Sonra da kritik anlarda ülkelerin sözbirliği etmişcesine aleyhimize dönmelerine şaşırıp kalıyor, boynumuzu bükerek "Ne yapalım imajımız bozuk" diyoruz.
Bu olayları tek tek izleyerek katliamdan, soykırımdan söz edenleri Osmanlı arşivlerini incelemeye davet etmek için ne bekliyoruz?
Birinci Dünya Savaşı'nda Ruslar Türkiye'nin doğusunu istilâ ettiklerinde Ermenilerin Müslüman sivil halka karşı savaştığını, Ermeni olaylarının sadece bu bölgeyle sınırlı kaldığını, Türklerin de öldüğünü, onun için de Nazi soykırımı veya Kosova'yla benzerlik olmadığını neden anlatmıyoruz?
Yurtdışındaki, yurtiçindeki binlerce Dışişleri görevlisi daha önemli neyle meşgul? Çok merak ediyorum doğrusu!
"Millenium" tartışması
Türkçe gönüllüleri Dil İzleme Grubu üyesi Abdullah Kovacı, yeni bininci yılın 01.01.2000'de değil, 01.01.2001'de başlayacağını, bunun ABD, Fransa, İngiltere ve İtalya tarafından da kabul edildiğini söylerek ben dahil birçok yazarın yaptığı bu hatayı düzeltmemi istiyor.

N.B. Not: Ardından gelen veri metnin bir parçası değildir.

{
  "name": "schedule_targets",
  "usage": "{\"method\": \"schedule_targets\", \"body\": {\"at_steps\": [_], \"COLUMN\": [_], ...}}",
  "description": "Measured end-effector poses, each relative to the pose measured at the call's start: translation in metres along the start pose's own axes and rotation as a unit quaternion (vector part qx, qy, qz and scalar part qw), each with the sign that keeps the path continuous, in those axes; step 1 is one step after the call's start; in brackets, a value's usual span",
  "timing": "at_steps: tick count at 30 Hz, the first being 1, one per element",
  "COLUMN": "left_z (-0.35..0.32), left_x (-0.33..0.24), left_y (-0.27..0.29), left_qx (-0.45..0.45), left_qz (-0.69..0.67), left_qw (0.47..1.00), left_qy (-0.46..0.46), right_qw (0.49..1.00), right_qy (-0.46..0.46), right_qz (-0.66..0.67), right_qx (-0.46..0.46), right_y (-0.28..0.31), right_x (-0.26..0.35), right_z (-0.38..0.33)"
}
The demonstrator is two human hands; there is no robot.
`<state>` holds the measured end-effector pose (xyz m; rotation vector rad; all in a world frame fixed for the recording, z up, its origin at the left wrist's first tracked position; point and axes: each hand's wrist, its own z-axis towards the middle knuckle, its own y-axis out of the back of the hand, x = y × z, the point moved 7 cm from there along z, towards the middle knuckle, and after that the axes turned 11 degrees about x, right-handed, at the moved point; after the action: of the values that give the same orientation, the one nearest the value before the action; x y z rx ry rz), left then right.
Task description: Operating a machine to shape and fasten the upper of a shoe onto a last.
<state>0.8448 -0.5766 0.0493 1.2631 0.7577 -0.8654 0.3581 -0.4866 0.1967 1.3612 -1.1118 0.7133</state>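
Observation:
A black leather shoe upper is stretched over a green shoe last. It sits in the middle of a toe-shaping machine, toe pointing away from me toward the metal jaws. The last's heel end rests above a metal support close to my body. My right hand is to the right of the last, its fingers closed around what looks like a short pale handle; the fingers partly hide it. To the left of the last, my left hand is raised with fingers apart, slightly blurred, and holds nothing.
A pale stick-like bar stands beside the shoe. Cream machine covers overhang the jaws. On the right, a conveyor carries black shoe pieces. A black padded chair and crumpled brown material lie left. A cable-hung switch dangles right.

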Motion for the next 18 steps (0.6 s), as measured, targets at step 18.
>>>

Verdiği İnternet adresinde "Beyaz Saray Millenium Konseyi" şöyle bir açıklama yapmış; "Roma'da M.S 526 yılında yapılan ve bugün dünyanın da tanıdığı takvime göre üçüncü bin yılın başlangıcı 1 Ocak 2001'de olacaktır. Bu takvim 0'dan başlamak yerine M.S Birinci yılın 1 Ocak tarihinden başlamaktadır. Buna göre, gelecek bin yıl resmen 1 Ocak 2001'de başlayacaktır."
Bu açıklamanın ardından ise, konsey 1 Ocak 2000'den 1 Ocak 2001'e kadar olan yılı "Millenium Yılı" olarak adlandırmış.
Beyaz Saray resmen "1 Ocak 2001'de başlayacak" diyor ama eğer dünya bunu benimsemiş olsaydı ülkeler trilyonlar tutarında Millenium tüketim ürünlerine ve kutlamalara bu kadar yatırım yapmazlardı.
Ama Türkçe Gönüllüleri Grubu hata oluyor diye bu kadar üzülmesin.
En azından tüketim açısından dünyanın Millenium'u 1 Ocak 2001'de tekrar kutlatılamaya razı edileceğine hiç şüphe yok.
Diyet Restoranı
Geçenlerde bir konserde Hıncal Uluç'u gördüm ve gözlerime inanamadım. Tığ gibi olmuş. Hayretler içinde "Nasıl bu kadar zayıfladın?" diye sordum, "Yazdığım rejimleri uyguluyorum" dedi. Onun için bu köşelerde diyet konusunda yazılanları yabana atmayın. Ciddi araştırmaların sonucudur.
Şimdi tüm dikkatinizi buraya rica ediyorum; şeker hastaları, kolesterolü olanlar ve vejetaryenler için ideal bir restoran anlatacağım size..
İstanbul Caddebostan'da bulunan Hay Cafe.. Restoranın birinci özelliği menüde her yemeğin altında kalori, yağ ve karbonhidrat miktarının yazması. Yani yiyeceğiniz yemeğin hem lezzeti, hem de kendinize en az zarar verecek olanını seçme imkânınız var.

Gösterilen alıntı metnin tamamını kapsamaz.